Un racconto che nasce dalla memoria e si intreccia con la storia ha aperto la seconda giornata della 19ª edizione di Ebraica. La voce di Dina Hassan con il suo libro “Due vite, una memoria” ha riportato il pubblico a Tripoli, tra i dolci ricordi dell’infanzia e il dolore della cacciata degli ebrei dalla Libia, tra convivenze e improvvise fratture della vita.
“Vivevo a Tripoli, strade illuminate e un mare che sembrava infinito. Le case erano sempre aperte. Ebrei e arabi vivevano vicini. Vivevo nella hara, il quartiere ebraico. Non conoscevo né odio né antisemitismo” ha raccontato Hassan. “Tuttavia, un giorno sentii mia madre che, parlando in ebraico e in italiano, temeva per la nostra vita”.
Il clima, infatti, cambiò improvvisamente: “Un cocchiere pagato da mio padre ci portò via in mezzo a una folla urlante, piena di odio, che gridava ‘morte agli ebrei’. Ci nascondemmo insieme ad altre famiglie in attesa di poter partire. Il viaggio in aereo segnò il nostro distacco”.
L’arrivo in Italia rappresentò un nuovo inizio difficile: “Una volta arrivati vivemmo a Trastevere, nelle difficoltà di ricominciare una nuova vita. La Comunità ebraica romana ci fece sentire meno soli, ma bisognava ricominciare da capo”.

La manifestazione è poi proseguita con la proiezione del film “Leggere Lolita a Teheran”, diretto da Eran Riklis, preceduta da un dialogo tra il regista israeliano, il direttore di Shalom Ariela Piattelli e la giornalista Francesca Nocerino, la quale ha sottolineato come il film “non si abbandoni a facili emozioni” e racconti “come, poco dopo la rivoluzione degli ayatollah, una società sia caduta in un buco nero, soprattutto per le donne”.
Il film, tratto dal bestseller di Azar Nafisi, intreccia letteratura e resistenza culturale: leggere romanzi americani in un contesto di censura diventa un atto di libertà. “Lolita”, in particolare, diventa simbolo della complessità e della fragilità delle storie femminili.
Nel dialogo, Eran Riklis ha ricordato il suo percorso artistico: “Quando avevo 14 anni, nel 1968, vivevo in Brasile e c’era la dittatura.
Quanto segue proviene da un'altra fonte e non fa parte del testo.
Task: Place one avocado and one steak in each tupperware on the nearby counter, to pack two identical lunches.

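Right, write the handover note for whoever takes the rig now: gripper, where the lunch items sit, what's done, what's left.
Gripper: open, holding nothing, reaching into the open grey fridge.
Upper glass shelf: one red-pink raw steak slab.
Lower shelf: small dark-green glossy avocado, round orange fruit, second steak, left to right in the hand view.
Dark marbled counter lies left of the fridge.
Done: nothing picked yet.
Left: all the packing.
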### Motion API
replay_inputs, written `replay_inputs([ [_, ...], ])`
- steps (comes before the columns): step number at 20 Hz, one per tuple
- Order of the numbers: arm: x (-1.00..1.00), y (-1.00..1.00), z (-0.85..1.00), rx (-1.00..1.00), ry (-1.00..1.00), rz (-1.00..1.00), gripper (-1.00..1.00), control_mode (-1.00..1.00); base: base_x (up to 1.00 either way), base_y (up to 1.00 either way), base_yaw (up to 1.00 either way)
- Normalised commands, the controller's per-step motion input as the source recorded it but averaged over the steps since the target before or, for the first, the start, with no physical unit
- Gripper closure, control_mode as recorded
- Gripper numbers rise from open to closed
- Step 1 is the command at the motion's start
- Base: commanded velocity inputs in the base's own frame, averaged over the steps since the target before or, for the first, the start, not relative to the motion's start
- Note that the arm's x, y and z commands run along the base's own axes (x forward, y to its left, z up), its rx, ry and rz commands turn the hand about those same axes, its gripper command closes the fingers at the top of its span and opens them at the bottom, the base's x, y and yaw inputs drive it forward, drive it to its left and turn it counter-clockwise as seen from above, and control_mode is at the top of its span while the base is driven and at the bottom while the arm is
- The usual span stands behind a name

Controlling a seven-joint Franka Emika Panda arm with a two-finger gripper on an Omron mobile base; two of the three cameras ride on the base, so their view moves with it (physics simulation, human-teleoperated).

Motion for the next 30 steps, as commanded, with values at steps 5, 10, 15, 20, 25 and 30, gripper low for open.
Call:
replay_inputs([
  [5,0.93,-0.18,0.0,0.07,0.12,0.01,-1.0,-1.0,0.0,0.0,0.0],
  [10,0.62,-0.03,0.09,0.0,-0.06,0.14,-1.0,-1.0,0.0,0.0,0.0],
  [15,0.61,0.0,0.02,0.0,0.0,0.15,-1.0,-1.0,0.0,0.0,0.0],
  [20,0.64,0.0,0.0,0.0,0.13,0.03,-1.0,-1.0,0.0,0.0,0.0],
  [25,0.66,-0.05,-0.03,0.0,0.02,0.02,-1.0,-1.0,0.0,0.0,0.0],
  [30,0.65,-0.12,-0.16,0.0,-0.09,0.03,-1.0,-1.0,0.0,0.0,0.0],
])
Frequentavo una scuola internazionale”. Da questa esperienza è nata la sua sensibilità per le storie di conflitto tra individuo e società: “Quando ho iniziato la mia carriera da regista ho iniziato a raccontare storie complesse tra persone e società. È diventato il mio mondo e il mio modo di esprimermi”.
Riklis ha poi raccontato l’origine del film: “Ho letto questo libro nel 2009 e poi di nuovo nel 2016. Era già un bestseller, ma non esisteva ancora un adattamento cinematografico. Ho contattato l’autrice e ho acquistato i diritti”.
La seconda giornata di Ebraica ha così intrecciato memoria, identità e libertà di espressione, confermando la vocazione del festival a mettere in dialogo esperienze e culture diverse. Il programma proseguirà fino a mercoledì 17 giugno con incontri, spettacoli, presentazioni e momenti di approfondimento dedicati al tema della speranza, filo conduttore di questa diciannovesima edizione.